In Buras, LA, another group of fisherman got together to talk about their struggles, about ways to show the public the oil is not gone:
Rocky Kirstner writes:
They felt abandoned and desperate. Some have had to accept free groceries and school supplies because they have run out of money to feed their families or buy gas for their trucks. They are incensed by million dollar ad campaigns aired during Saints games touting how BP “will make it right.”They know what’s coming. The cleanup boats are being pulled off the job and their only income will be handouts from government and charities. And those sources are drying up too. “It’s time to standup,” local shrimper Darla Rooks told the assembly of fishermen in this fishing town still devastated by Katrina. “This is my land and I cannot let me children fish here anymore. We need to stand up and fight or there will be nothing left. If you say nothing, you get nothing.”
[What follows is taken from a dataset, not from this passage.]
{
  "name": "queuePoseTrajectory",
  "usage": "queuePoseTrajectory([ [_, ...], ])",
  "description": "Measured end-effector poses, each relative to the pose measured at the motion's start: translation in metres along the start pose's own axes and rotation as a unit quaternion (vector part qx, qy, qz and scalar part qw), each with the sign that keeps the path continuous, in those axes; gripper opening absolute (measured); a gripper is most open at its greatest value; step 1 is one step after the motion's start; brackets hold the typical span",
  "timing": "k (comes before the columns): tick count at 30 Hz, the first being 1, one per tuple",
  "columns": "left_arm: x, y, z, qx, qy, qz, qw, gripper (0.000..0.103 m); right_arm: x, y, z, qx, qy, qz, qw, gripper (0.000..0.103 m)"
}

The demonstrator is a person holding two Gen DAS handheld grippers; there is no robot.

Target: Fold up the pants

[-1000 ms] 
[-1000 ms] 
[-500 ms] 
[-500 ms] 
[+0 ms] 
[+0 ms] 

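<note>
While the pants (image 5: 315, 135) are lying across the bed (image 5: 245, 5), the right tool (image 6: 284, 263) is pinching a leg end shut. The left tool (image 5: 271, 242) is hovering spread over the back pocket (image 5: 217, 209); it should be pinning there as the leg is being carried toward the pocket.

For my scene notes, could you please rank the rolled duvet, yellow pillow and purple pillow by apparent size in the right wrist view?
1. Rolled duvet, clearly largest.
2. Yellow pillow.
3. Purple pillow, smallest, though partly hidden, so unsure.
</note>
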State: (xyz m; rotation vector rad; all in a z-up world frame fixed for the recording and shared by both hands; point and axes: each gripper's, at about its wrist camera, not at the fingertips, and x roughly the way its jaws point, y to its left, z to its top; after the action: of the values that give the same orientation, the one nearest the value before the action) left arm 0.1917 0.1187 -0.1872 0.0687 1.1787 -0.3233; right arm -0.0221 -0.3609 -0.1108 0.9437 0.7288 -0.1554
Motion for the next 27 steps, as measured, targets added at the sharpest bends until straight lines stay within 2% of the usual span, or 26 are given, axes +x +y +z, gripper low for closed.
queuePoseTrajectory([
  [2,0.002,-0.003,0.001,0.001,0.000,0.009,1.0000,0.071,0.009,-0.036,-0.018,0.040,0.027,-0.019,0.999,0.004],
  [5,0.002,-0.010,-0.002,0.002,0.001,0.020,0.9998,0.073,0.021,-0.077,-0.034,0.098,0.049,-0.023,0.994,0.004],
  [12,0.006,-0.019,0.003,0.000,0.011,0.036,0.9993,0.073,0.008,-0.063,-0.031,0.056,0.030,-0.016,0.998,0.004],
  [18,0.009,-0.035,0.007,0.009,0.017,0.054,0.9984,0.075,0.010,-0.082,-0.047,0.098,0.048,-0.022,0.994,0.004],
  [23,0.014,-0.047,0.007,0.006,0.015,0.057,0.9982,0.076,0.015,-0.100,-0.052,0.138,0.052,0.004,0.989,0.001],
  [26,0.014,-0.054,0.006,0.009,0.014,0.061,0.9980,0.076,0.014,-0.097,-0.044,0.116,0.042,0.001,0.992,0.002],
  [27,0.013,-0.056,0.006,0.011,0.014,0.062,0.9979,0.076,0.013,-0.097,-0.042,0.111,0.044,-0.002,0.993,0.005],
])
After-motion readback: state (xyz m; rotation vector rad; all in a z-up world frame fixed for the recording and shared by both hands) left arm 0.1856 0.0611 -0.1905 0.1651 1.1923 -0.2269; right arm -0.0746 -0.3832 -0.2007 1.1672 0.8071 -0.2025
“People out there don’t have a clue what’s going on,” says Acy Cooper, an official with the Louisiana Shrimp Association. No one wants to buy our shrimp. We can’t say for certain it’s safe while there’s still oil coming in here.”
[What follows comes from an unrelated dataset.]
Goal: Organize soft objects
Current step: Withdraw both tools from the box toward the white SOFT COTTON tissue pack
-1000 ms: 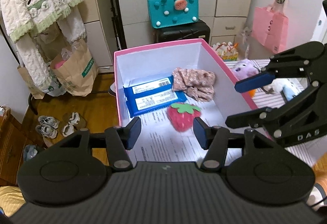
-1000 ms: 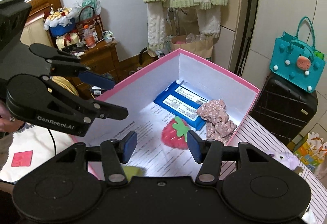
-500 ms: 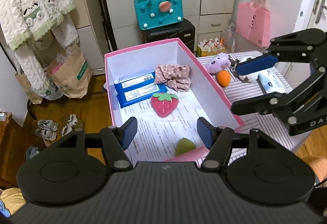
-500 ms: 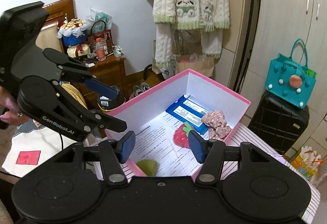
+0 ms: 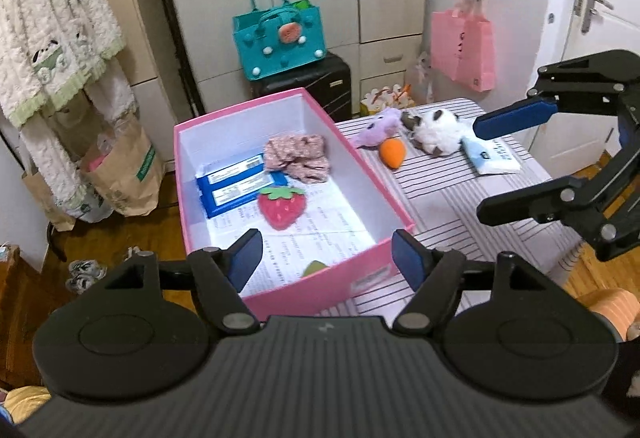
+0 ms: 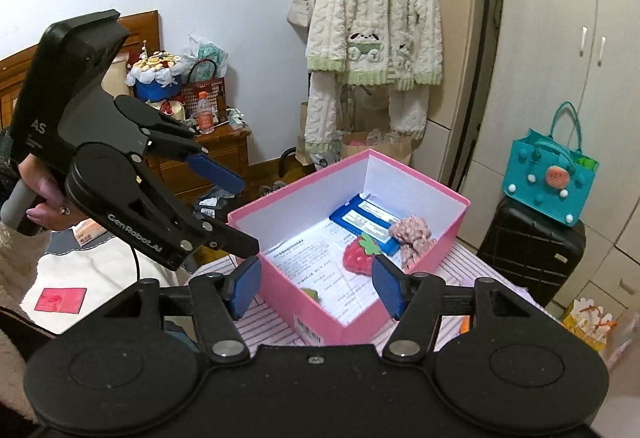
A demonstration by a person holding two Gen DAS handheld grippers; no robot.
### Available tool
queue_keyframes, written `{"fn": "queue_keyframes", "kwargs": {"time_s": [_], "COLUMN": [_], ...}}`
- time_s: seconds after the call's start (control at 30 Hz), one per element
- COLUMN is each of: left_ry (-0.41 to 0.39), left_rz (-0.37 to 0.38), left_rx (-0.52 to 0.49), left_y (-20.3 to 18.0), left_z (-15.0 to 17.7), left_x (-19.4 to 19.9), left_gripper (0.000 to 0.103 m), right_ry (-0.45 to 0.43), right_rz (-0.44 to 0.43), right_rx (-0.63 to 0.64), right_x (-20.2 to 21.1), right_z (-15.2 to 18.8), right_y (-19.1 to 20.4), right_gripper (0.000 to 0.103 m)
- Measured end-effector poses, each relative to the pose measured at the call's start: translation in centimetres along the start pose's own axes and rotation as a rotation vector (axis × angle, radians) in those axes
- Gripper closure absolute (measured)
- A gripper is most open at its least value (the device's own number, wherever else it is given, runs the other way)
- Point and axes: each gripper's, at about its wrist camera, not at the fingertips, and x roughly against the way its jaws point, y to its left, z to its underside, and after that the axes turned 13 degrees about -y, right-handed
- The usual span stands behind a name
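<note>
Pink box on striped table: holds wipes pack, scrunchie, strawberry plush.
Remaining: panda plush, carrot toy, beside box.
Left gripper, right gripper: jaws just opening, empty.
Next: approach plush squarely, pinch mid-body.

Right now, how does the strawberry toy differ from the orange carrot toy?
The strawberry toy is red, flat and lies inside the pink box; the carrot toy is orange, rounder and lies outside it on the striped cloth. Both look soft, and no gripper holds either.
</note>
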Motion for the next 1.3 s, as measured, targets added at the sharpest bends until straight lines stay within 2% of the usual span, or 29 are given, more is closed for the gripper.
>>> {"fn": "queue_keyframes", "kwargs": {"time_s": [0.33, 0.37, 0.4, 0.47, 0.73, 0.83, 0.9, 1.07, 1.13, 1.3], "left_ry": [-0.009, -0.010, -0.013, -0.026, -0.061, -0.074, -0.080, -0.085, -0.060, 0.003], "left_rz": [0.089, 0.100, 0.115, 0.153, 0.191, 0.207, 0.210, 0.168, 0.172, 0.238], "left_rx": [0.007, 0.017, 0.032, 0.059, 0.084, 0.078, 0.081, 0.065, 0.100, 0.234], "left_y": [-3.8, -4.1, -4.5, -5.2, -8.5, -10.0, -10.8, -13.3, -13.9, -14.3], "left_z": [1.0, 1.1, 1.1, 1.2, 0.7, 0.5, 0.2, 0.4, 0.5, 1.3], "left_x": [-1.2, -1.4, -1.7, -2.3, -4.9, -6.0, -7.0, -9.6, -10.9, -14.8], "left_gripper": [0.027, 0.025, 0.017, 0.008, 0.003, 0.001, 0.001, 0.001, 0.001, 0.001], "right_ry": [0.017, 0.016, 0.016, 0.020, 0.021, 0.020, 0.005, -0.038, -0.051, -0.112], "right_rz": [0.056, 0.066, 0.076, 0.094, 0.184, 0.212, 0.237, 0.318, 0.338, 0.390], "right_rx": [-0.082, -0.092, -0.102, -0.124, -0.193, -0.216, -0.225, -0.197, -0.201, -0.203], "right_x": [3.3, 3.7, 4.0, 4.8, 7.0, 7.4, 7.6, 7.7, 7.4, 6.7], "right_z": [4.4, 4.7, 5.2, 6.0, 9.0, 10.2, 11.0, 13.5, 14.7, 18.3], "right_y": [-2.0, -2.3, -2.7, -3.4, -6.5, -7.8, -8.4, -10.1, -11.0, -13.2], "right_gripper": [0.035, 0.034, 0.033, 0.033, 0.031, 0.025, 0.009, 0.006, 0.006, 0.006]}}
So, as I wrote above, here we are.
The Gulf Coast, she is a big place and she has many agendas and many narratives and personally, it is the agendas I pay most attention too. In a nutshell, the fishermen want to fish, get their culture back and the people don’t want to worry about their homes, their families, getting sick. Local governments are concerned about the economy, the tourist industry so many depend upon as well as the fishing industry. The bigger press, many of them now owned by companies have financial agendas as well, and especially in the editorial section, varying political agendas.
But even with all these localized, competing agendas, I would imagine there to be several areas of agreement: we all want the oil to be gone, we all want the environment and the seafood to be safe. We want the tourists to come back as well as the physical, emotional and the economic health of Gulf Coast residents. Nobody wants the economy to keep suffering. Nobody wants to put people in danger. Nobody wants to let BP off the hook.
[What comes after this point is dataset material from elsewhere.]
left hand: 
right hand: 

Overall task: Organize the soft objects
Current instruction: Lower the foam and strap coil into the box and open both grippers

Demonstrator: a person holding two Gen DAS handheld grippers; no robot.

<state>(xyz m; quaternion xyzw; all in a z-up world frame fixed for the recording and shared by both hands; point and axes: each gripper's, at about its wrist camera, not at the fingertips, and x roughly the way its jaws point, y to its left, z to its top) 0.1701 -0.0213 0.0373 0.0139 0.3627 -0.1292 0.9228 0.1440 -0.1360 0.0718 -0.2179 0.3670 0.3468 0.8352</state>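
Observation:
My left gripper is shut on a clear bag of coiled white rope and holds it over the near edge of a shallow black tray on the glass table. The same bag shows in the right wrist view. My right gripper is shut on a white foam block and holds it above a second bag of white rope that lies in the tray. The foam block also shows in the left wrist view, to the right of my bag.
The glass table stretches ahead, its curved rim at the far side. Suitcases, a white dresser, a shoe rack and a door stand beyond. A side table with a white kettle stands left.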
But, we do need caution. And we do need to continue to ask questions:
Why is it everyone but the NOAA can find oil? Why is it everyone but government officials can find dispersant in the water? Why is it BP is allowed to say they aren’t using dispersant anymore, and then qualify this declarative statement, without question from anyone in the government or media by saying, but we have a lot of contractors, implying they can’t know or control what the people they hire are doing? Why is it waters are being declared free from oil, opened for fishing but fishermen are finding oil in their catch from these oil free waters? Why is it people keep getting sick?
And finally, this last question, one of my own…why can’t the local government and press work more closely with the people? The entities they are fighting against are monstrous: the Federal Government, British Petroleum, twenty-four hour media conglomerates who only want, it would seem of late, is to pronounce this whole BP oil spill thing over.
The more localized agendas need to be more closely aligned.
Healthy Gulf, healthy people…go get British Petroleum and everyone else responsible for this clusterphuk. Go get them, together.
Have a nice day.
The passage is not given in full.